» Exercise aim:
Take the lines below between the one holding "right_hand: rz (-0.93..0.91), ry" and the one holding "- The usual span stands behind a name", inclusive, and copy them exactly. Add nothing.

%%

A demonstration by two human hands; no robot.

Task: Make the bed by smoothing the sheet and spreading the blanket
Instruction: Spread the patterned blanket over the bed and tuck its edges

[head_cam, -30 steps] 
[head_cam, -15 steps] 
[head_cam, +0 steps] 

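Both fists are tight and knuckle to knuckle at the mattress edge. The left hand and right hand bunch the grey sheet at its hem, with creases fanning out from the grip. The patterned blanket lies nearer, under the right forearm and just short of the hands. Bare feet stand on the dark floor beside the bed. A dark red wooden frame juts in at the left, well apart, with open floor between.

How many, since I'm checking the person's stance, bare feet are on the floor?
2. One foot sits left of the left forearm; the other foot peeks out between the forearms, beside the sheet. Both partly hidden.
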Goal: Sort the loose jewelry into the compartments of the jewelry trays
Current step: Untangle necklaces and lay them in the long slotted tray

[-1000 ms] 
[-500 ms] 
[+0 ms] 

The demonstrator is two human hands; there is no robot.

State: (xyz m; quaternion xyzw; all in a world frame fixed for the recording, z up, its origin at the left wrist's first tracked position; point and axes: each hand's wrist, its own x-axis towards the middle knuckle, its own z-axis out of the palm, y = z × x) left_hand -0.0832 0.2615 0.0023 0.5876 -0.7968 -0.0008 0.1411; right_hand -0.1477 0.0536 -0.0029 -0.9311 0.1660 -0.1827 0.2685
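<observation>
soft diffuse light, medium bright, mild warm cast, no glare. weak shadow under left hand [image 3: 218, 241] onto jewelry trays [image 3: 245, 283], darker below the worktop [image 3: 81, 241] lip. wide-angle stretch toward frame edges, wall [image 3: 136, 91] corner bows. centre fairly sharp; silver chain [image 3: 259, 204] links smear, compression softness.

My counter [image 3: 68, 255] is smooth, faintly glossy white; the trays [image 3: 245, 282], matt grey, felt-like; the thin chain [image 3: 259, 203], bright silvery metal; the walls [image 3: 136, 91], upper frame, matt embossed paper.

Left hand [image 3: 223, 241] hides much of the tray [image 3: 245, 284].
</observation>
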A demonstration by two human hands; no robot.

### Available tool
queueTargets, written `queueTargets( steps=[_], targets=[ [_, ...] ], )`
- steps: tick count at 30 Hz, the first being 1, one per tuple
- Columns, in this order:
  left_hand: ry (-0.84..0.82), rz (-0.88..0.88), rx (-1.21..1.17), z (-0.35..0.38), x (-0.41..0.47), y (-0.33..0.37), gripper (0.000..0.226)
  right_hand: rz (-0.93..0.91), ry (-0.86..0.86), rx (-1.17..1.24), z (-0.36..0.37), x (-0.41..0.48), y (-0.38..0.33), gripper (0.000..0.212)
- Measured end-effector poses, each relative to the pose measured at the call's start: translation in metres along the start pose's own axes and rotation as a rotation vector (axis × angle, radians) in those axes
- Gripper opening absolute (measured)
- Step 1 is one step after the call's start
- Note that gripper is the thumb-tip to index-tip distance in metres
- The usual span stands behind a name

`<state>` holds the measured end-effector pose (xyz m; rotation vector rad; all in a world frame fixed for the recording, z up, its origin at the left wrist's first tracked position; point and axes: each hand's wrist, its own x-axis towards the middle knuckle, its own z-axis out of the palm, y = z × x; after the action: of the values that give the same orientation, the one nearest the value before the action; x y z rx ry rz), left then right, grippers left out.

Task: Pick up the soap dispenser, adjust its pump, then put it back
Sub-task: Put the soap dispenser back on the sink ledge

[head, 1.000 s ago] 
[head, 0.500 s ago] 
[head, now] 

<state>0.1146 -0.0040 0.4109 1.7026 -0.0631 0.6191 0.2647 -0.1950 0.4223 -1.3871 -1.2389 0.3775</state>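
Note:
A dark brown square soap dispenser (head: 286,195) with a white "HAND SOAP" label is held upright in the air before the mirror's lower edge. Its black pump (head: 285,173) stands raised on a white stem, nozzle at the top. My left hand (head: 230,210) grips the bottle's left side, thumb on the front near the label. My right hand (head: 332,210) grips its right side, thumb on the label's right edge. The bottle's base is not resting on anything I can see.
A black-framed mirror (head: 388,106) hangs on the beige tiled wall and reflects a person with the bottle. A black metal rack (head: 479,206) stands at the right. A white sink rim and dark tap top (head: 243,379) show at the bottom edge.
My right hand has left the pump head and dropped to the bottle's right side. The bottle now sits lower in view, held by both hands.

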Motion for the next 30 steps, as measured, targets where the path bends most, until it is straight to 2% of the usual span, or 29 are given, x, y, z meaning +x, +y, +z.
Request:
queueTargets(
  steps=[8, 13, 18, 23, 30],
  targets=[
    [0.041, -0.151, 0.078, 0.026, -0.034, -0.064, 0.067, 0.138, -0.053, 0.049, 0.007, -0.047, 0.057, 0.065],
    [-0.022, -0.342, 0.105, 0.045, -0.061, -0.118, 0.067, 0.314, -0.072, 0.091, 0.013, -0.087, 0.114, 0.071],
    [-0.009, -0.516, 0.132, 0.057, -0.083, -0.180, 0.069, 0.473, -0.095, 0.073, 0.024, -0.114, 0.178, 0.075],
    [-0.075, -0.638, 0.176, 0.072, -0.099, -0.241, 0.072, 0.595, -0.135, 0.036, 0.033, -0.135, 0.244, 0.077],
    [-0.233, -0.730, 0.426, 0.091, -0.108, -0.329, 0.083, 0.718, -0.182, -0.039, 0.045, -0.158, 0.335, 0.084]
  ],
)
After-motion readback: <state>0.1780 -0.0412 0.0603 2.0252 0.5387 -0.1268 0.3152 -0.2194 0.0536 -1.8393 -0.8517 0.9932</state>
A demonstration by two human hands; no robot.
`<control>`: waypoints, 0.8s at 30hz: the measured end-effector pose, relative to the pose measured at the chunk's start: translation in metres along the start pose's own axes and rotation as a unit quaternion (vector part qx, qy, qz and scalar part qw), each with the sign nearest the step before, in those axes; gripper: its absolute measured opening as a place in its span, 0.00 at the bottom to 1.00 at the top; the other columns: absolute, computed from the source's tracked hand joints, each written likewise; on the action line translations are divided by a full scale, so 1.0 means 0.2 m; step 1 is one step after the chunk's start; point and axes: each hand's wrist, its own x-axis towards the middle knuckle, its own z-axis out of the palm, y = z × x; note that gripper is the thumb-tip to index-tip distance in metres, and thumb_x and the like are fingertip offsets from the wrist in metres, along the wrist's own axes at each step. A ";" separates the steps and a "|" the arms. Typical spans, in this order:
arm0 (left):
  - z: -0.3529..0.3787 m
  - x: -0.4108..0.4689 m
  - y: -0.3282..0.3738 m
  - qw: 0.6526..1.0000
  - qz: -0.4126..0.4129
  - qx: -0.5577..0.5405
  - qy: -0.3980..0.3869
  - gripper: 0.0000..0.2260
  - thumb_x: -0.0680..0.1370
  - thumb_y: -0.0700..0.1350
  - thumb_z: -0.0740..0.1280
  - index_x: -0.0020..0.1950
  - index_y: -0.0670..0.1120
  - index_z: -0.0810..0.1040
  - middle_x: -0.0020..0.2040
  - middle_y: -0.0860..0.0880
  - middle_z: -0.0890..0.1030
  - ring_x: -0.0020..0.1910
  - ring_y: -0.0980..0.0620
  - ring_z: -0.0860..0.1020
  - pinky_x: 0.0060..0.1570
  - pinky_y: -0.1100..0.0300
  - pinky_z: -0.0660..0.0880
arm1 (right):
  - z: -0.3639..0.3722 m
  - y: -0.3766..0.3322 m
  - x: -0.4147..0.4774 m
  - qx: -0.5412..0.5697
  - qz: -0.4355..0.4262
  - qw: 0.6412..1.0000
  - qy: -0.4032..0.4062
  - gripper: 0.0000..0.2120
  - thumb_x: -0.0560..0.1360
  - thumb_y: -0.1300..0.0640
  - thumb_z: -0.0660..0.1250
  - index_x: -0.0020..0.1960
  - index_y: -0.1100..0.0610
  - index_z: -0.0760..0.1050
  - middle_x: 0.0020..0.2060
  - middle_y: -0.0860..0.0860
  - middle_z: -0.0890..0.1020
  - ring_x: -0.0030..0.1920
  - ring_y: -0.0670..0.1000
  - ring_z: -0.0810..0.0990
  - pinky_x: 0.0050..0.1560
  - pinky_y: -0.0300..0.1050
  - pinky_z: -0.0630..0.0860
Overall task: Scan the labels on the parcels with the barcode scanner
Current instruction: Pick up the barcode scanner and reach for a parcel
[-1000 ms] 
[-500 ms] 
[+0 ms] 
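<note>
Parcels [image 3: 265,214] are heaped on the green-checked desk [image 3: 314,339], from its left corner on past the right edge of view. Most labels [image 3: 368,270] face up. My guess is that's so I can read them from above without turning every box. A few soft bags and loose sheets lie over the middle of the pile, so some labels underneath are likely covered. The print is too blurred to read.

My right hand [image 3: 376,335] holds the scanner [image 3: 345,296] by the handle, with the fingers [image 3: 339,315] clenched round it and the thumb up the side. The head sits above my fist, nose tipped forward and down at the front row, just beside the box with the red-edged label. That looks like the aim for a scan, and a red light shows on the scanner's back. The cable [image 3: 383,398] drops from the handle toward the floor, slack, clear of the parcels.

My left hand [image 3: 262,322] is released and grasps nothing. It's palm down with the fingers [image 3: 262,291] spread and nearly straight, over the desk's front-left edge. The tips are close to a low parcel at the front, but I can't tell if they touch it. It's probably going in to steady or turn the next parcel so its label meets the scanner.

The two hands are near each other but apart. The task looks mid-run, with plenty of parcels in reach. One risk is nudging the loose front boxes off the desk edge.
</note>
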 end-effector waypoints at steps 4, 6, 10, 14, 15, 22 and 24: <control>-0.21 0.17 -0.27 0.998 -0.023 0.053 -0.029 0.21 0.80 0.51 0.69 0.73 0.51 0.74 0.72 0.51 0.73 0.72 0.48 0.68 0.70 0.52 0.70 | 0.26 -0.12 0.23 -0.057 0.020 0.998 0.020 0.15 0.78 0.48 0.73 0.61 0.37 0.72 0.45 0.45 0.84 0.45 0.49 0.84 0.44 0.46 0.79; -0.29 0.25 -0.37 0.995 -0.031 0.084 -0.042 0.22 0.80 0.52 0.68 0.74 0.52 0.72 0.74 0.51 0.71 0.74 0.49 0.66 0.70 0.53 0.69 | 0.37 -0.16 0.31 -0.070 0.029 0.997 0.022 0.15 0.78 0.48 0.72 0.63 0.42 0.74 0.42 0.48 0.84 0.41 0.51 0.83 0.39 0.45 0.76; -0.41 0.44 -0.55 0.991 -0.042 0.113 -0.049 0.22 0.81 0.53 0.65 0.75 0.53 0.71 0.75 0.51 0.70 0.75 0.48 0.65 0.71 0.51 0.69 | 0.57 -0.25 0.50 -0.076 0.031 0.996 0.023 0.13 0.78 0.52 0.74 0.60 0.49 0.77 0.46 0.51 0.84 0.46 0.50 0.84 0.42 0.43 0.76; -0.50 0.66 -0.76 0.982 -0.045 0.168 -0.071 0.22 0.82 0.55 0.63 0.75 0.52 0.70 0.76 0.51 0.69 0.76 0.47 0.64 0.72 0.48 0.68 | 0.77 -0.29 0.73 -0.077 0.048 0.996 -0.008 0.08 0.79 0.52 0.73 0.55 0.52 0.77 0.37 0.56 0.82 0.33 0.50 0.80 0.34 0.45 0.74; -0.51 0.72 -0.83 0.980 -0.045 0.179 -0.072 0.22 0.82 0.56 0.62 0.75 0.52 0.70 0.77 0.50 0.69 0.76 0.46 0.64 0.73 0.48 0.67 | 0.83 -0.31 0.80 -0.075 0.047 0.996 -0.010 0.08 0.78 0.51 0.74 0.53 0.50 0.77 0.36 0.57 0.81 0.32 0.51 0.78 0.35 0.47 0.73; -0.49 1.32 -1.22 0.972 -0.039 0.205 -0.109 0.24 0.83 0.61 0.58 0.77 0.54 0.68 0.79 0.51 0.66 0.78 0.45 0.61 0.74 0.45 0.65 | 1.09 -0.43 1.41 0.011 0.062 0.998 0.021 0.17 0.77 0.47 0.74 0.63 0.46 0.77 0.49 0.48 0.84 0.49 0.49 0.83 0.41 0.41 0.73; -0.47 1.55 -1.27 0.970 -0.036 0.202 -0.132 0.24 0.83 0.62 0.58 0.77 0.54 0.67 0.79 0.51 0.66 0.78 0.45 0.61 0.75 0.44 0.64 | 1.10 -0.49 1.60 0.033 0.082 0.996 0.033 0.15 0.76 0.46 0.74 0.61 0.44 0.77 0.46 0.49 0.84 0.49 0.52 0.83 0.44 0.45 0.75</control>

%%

» Solution:
  right_hand: rz (-0.93..0.91), ry (-0.86..0.86), rx (-1.17..1.24), z (-0.36..0.37), x (-0.41..0.48), y (-0.38..0.33), gripper (0.000..0.212)
- Measured end-effector poses, each relative to the pose measured at the call's start: translation in metres along the start pose's own axes and rotation as a rotation vector (axis × angle, radians) in those axes
- Gripper opening absolute (measured)
- Step 1 is one step after the call's start
- Note that gripper is the thumb-tip to index-tip distance in metres
- The usual span stands behind a name

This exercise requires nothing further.